Claim of Richeal v. Eckert
This text of 262 A.D. 788 (Claim of Richeal v. Eckert) is published on Counsel Stack Legal Research, covering Appellate Division of the Supreme Court of the State of New York primary law. Counsel Stack provides free access to over 12 million legal documents including statutes, case law, regulations, and constitutions.
Opinion
Appeal from an award, error being asserted in fixing the wage rate. Claimant had not worked the whole of the year preceding the accident. His earnings prior to the accident were determined under subdivision 2 of section 14 of the Workmen’s Compensation Law to be thirty-one dollars and twenty-eight cents a week. This rate was based on the earnings of an employee engaged in a different type of trucking for a public utility corporation at a basic rate of eighty-one cents or eighty-six cents an hour, who earned $1,917.25 in the year prior to September 20, 1938 (the dare of' the accident). Claimant worked only for the employer during the previous year.

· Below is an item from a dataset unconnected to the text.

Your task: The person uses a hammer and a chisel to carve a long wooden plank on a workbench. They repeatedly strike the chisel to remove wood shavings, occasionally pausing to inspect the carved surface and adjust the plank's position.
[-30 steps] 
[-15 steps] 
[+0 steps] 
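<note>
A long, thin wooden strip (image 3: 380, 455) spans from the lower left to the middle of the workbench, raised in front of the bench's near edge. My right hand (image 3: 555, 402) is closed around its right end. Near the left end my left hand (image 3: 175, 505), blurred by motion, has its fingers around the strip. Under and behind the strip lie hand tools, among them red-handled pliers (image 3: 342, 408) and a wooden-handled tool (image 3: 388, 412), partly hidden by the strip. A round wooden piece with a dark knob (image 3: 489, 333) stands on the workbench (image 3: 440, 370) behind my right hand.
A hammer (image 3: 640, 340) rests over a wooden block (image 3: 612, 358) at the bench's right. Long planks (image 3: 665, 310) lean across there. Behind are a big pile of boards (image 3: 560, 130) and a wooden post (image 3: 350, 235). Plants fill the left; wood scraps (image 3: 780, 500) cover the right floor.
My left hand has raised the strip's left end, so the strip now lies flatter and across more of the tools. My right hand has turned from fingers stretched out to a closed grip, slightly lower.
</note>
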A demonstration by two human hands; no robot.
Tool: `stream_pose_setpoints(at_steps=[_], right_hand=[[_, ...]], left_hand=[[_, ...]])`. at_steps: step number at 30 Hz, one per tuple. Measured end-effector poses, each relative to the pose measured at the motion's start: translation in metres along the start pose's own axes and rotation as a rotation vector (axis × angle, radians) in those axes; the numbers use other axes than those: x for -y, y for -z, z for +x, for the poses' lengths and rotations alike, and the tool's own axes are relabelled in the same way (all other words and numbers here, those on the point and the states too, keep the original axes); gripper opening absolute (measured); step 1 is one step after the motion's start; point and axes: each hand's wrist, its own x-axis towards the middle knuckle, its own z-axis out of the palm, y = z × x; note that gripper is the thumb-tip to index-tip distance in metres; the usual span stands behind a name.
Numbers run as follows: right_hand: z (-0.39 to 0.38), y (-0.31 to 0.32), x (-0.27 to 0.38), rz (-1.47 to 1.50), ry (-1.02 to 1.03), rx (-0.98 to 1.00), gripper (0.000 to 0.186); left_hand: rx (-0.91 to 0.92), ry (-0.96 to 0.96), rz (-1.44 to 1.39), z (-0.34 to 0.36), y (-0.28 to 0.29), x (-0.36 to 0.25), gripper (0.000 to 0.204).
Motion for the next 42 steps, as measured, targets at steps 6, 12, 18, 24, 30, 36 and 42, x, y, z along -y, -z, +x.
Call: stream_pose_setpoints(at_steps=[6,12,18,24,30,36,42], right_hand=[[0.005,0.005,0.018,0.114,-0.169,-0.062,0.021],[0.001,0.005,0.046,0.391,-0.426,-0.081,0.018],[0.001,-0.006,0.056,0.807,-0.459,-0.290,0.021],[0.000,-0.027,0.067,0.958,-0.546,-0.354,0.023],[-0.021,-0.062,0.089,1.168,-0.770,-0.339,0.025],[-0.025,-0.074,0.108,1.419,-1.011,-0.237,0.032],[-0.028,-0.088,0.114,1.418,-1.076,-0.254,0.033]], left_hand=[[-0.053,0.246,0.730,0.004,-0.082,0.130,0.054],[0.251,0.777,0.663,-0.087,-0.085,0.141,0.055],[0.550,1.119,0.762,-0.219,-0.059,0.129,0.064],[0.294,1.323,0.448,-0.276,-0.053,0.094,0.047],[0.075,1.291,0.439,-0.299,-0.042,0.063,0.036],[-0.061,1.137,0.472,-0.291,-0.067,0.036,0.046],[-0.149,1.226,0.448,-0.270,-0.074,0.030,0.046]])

He was employed 187 days and received $479.85 at the basic rate of fifty cents an hour. He did some work for a percentage of the amount received by the employer. Claimant’s foreman, who worked the entire year, received only twenty-eight dollars a week. The rate fixed is not in compliance with section 14 of the Workmen’s Compensation Law. Award reversed on the law, with costs against the State Industrial Board, and matter remitted. Hill, P. J., Crapser, Bliss, Schenck and Foster, JJ., concur.